Every line holding the string "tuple" should be copied out of the listing.

******

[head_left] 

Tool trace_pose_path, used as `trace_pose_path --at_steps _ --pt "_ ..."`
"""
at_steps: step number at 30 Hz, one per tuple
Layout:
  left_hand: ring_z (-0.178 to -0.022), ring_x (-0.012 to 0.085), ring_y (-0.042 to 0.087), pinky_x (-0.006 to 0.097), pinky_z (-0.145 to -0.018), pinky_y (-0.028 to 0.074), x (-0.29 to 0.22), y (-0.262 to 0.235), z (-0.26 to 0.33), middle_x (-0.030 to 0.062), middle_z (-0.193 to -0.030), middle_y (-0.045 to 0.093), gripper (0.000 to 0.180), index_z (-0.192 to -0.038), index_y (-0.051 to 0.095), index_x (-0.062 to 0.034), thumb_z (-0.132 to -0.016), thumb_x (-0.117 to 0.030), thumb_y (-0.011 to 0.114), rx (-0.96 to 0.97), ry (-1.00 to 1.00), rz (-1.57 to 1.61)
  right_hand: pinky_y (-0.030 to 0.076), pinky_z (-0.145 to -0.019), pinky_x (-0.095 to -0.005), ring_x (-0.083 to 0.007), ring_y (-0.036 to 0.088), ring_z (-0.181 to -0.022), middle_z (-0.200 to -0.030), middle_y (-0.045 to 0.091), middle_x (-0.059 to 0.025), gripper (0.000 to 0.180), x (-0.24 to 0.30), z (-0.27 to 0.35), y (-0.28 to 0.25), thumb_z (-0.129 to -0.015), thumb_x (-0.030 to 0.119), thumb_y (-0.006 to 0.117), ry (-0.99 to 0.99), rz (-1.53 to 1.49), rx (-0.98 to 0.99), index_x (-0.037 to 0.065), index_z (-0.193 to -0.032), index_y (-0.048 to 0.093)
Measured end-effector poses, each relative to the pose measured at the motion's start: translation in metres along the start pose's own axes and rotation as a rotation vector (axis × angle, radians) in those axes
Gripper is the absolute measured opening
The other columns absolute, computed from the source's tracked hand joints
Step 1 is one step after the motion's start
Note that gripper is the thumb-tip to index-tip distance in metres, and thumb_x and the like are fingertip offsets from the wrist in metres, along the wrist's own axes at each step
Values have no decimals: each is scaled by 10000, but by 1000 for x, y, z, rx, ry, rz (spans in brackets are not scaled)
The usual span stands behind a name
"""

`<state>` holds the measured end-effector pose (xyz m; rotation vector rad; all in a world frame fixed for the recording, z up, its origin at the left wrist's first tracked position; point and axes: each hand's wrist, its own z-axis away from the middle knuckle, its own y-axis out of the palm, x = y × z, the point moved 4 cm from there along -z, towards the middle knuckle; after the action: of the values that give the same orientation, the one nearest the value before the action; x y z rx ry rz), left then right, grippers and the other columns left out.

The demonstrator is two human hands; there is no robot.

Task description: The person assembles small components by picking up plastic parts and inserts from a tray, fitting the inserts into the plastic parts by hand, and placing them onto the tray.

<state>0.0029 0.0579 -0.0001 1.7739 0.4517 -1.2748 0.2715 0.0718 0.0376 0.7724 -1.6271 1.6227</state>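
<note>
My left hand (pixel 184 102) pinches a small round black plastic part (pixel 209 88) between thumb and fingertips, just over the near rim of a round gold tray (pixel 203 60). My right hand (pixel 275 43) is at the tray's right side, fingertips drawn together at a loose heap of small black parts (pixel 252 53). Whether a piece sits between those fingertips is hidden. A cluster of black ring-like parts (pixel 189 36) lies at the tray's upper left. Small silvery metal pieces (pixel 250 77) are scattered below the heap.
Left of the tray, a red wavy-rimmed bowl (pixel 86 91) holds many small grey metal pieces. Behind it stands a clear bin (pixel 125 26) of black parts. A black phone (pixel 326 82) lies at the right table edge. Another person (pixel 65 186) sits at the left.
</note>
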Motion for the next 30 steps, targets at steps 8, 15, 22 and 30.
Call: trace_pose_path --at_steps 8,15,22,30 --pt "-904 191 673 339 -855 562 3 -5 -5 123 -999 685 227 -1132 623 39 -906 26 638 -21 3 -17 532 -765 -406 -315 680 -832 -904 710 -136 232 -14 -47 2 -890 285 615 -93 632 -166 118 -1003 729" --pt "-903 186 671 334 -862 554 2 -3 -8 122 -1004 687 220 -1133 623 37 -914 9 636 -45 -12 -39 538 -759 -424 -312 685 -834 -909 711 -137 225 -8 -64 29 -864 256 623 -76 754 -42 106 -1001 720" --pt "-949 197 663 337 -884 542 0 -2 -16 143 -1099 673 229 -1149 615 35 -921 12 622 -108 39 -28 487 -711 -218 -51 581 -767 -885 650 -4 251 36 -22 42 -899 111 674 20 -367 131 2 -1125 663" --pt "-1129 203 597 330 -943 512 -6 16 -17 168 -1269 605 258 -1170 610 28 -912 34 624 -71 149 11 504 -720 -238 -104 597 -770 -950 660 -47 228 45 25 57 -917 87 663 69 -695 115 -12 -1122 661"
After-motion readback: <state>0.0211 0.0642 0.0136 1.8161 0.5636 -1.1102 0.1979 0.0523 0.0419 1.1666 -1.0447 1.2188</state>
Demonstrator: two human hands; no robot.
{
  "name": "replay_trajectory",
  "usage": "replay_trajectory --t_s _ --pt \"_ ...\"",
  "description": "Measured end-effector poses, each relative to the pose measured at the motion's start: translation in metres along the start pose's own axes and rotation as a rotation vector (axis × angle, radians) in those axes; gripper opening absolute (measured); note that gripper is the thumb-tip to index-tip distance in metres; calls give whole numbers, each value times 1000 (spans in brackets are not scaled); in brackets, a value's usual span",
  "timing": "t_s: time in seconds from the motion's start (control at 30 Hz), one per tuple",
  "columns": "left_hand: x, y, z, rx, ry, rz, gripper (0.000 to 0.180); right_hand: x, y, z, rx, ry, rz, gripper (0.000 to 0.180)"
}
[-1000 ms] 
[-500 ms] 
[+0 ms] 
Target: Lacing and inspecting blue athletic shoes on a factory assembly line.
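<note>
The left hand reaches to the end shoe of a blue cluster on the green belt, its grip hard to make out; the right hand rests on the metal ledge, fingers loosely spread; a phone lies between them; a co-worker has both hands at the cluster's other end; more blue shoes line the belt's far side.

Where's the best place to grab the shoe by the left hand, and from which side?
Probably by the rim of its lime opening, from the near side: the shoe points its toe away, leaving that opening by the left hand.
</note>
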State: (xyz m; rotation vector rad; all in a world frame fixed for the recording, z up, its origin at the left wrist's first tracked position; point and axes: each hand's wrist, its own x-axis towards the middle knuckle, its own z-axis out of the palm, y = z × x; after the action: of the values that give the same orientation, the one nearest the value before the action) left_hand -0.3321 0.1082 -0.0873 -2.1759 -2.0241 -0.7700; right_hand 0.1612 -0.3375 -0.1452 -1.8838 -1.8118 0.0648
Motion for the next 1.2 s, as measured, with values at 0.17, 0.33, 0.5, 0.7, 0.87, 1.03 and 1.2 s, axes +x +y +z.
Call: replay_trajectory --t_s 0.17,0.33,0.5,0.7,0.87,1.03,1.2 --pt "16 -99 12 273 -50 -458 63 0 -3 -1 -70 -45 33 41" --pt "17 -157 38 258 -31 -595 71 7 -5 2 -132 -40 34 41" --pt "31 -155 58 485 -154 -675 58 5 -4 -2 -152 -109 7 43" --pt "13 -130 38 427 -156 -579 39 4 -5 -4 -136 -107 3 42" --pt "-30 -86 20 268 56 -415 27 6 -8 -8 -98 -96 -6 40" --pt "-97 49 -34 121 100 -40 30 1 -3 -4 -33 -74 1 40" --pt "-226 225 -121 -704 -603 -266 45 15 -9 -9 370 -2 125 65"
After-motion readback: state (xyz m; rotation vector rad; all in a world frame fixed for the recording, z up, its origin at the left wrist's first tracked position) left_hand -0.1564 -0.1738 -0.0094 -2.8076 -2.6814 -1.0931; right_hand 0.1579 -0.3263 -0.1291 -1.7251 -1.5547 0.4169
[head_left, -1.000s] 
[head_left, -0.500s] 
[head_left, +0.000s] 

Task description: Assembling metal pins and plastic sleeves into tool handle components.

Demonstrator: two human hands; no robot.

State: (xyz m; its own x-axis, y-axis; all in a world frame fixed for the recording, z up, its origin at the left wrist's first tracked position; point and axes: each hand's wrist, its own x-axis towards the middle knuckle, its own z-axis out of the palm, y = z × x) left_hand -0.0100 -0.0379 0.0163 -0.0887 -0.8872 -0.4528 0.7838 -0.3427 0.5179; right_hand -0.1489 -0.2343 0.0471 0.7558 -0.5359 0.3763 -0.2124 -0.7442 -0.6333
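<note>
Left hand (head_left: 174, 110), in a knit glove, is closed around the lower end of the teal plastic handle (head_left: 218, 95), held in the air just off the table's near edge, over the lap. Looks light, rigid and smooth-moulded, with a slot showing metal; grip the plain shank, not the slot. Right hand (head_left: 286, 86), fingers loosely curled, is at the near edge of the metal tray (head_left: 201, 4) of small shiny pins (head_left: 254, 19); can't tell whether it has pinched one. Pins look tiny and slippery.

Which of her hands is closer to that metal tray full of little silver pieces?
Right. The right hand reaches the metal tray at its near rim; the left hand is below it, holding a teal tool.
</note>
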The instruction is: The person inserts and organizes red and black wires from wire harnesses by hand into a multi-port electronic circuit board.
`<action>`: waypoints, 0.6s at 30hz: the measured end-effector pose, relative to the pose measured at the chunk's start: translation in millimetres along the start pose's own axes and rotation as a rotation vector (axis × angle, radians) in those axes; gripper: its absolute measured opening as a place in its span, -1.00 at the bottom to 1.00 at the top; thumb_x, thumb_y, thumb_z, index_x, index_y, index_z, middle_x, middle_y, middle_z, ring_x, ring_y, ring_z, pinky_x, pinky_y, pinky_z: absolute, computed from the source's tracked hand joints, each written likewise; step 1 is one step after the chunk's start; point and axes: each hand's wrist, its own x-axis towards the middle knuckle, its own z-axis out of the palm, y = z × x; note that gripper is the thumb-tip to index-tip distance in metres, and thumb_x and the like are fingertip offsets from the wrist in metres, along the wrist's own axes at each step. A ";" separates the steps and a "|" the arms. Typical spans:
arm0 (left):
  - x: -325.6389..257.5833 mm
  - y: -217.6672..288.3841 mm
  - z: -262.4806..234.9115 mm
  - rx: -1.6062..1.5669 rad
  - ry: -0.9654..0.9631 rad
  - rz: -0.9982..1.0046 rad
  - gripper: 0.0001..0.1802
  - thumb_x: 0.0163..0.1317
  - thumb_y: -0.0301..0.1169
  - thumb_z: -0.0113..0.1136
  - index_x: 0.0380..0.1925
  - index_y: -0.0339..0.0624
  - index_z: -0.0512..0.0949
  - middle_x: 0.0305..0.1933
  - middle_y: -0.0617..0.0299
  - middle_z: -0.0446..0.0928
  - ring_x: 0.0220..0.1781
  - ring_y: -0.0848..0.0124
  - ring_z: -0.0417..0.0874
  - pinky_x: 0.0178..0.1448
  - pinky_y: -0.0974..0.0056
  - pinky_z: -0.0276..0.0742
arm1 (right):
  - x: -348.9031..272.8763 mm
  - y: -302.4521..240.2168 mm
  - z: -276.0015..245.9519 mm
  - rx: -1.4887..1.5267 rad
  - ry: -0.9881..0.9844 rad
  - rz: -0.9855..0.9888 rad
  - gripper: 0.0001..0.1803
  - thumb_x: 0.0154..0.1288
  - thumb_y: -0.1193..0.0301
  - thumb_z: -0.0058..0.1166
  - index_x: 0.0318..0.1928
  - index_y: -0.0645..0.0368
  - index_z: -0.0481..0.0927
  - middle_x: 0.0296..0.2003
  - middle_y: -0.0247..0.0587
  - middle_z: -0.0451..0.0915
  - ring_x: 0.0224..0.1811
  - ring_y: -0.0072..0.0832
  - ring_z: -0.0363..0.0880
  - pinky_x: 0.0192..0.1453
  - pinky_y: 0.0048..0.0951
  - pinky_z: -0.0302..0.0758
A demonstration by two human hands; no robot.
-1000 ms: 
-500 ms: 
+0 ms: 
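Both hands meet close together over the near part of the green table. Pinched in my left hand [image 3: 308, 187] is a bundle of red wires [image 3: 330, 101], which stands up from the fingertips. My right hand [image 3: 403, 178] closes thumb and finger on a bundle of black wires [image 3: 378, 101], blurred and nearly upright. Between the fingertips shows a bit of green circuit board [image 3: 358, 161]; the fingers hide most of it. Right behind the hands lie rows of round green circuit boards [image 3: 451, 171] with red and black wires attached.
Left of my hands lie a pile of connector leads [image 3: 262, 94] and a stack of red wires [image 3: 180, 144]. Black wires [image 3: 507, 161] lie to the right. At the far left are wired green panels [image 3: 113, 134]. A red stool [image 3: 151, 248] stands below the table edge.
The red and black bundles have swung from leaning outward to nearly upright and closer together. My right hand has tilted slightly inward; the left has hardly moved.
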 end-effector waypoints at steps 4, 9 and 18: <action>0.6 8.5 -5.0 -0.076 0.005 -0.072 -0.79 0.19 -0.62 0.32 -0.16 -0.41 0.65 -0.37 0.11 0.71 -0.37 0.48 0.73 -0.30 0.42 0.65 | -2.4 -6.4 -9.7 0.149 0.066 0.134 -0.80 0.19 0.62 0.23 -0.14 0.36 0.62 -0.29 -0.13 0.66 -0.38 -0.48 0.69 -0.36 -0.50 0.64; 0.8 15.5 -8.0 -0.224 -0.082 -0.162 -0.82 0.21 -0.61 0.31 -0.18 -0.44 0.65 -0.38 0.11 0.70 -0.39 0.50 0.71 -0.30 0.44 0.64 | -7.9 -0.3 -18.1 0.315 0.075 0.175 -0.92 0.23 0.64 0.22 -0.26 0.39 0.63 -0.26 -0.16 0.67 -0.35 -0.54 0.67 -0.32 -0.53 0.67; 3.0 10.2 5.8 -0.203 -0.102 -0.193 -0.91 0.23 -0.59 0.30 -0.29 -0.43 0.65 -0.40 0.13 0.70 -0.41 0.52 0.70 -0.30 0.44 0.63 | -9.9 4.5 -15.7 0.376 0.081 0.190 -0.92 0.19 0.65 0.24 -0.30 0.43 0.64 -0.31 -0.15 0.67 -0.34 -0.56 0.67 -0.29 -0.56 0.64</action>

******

**Task answer:**
at_steps: step number at 30 Hz, one per tuple
  "timing": "t_s: time in seconds from the motion's start (control at 30 Hz), one per tuple",

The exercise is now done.